• Exercise prompt: From the material below, copy every line in which the word "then" occurs.

• Exercise data:
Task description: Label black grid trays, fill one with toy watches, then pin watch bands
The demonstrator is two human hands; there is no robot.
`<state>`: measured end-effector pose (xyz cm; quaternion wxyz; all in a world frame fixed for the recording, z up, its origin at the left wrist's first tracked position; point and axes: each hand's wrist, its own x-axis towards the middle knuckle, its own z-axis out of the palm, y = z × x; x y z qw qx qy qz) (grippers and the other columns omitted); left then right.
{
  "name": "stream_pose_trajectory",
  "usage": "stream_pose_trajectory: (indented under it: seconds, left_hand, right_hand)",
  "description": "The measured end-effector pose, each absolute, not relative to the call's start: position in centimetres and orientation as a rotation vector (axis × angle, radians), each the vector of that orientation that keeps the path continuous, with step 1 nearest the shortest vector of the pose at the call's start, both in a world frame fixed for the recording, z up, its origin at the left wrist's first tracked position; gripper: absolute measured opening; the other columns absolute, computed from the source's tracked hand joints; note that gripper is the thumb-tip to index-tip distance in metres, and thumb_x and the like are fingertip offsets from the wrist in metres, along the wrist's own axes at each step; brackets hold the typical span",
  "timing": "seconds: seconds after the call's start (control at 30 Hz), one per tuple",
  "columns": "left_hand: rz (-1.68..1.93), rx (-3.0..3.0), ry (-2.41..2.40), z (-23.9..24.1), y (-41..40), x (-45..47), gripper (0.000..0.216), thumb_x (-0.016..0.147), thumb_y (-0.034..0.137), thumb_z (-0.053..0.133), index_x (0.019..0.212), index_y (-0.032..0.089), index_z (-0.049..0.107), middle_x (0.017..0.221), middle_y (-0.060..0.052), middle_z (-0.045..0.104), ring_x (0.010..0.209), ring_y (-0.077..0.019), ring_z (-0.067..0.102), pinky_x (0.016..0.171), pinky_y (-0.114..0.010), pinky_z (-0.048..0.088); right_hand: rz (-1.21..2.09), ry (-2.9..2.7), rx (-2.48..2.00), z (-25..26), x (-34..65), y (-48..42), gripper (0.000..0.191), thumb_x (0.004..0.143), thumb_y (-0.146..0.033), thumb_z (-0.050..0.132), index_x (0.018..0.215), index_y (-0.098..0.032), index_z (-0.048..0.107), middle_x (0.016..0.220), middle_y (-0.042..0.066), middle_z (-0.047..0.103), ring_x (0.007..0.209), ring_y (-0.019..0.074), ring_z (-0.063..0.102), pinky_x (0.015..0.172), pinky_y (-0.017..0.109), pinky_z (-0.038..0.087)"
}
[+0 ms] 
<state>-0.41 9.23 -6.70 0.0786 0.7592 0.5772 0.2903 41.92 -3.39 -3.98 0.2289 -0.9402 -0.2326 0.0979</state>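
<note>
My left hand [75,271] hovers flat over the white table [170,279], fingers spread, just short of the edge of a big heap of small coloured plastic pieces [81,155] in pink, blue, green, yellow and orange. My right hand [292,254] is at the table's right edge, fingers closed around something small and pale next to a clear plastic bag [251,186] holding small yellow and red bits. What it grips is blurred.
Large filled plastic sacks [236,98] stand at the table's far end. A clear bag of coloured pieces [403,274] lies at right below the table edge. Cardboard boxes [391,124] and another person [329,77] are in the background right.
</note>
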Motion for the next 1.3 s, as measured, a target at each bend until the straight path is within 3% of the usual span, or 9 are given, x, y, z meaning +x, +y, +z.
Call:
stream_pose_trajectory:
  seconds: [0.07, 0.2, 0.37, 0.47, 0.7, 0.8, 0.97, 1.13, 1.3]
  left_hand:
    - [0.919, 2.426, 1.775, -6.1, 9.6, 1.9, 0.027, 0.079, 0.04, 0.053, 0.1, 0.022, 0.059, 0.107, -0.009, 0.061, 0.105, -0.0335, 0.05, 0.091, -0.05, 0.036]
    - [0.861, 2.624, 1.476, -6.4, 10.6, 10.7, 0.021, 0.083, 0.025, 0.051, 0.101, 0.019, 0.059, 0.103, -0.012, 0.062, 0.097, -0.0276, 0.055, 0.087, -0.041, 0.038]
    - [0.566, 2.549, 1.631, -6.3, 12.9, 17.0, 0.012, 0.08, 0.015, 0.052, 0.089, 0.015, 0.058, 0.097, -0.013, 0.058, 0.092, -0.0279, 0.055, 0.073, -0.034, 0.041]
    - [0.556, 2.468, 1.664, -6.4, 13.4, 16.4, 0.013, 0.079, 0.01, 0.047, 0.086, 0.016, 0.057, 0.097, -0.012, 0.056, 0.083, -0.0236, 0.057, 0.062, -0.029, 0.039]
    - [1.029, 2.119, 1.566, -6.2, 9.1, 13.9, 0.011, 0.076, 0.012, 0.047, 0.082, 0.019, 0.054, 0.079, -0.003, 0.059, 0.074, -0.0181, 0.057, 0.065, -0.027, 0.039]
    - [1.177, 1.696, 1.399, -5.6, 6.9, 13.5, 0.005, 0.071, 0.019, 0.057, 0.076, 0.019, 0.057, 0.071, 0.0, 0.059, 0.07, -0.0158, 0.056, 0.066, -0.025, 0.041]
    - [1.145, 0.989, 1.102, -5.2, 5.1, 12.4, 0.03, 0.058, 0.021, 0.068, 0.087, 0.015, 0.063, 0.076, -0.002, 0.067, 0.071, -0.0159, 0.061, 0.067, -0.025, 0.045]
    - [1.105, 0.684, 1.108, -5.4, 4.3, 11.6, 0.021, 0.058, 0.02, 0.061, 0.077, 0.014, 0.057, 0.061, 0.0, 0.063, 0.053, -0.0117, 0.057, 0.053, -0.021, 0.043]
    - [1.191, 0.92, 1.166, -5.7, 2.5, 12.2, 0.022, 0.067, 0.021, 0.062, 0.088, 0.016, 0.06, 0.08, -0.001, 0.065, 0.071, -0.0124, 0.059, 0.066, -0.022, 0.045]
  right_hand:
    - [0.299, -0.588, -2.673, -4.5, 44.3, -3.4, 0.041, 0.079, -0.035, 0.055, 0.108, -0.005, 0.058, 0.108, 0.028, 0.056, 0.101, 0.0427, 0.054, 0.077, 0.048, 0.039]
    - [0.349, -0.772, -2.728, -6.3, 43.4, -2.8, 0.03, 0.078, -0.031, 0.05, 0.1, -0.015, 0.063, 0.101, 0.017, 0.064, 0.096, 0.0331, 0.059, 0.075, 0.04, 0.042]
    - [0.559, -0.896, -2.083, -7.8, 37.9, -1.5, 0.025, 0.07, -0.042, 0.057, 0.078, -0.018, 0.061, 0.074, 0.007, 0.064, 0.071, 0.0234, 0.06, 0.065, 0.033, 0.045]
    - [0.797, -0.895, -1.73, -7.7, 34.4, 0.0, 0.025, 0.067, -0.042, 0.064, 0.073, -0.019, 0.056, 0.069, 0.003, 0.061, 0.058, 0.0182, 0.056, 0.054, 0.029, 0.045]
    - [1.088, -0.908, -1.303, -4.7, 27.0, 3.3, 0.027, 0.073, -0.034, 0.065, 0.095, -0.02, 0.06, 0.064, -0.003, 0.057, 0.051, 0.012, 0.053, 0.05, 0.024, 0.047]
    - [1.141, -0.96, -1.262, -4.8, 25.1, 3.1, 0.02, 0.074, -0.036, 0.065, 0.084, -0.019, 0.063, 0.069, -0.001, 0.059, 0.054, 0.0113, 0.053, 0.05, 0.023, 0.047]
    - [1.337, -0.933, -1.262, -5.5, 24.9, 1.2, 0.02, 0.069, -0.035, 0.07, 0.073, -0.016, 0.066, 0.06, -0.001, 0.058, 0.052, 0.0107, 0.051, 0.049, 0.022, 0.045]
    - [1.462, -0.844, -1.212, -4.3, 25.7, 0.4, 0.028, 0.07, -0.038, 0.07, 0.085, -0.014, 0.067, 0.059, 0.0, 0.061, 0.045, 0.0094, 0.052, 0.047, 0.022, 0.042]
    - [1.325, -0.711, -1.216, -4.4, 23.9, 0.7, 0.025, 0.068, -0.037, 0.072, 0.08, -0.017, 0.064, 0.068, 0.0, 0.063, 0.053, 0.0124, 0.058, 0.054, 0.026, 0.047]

• Solution:
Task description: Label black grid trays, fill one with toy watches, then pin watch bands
`<state>`: measured end-effector pose (xyz cm; quaternion wxyz; all in a world frame fixed for the recording, z up, its origin at the left wrist's first tracked position; point and axes: each hand's wrist, its own x-axis towards the middle knuckle, its own z-axis out of the palm, y = z × x; x y z qw qx qy qz) (grippers and the other columns omitted); left then right.

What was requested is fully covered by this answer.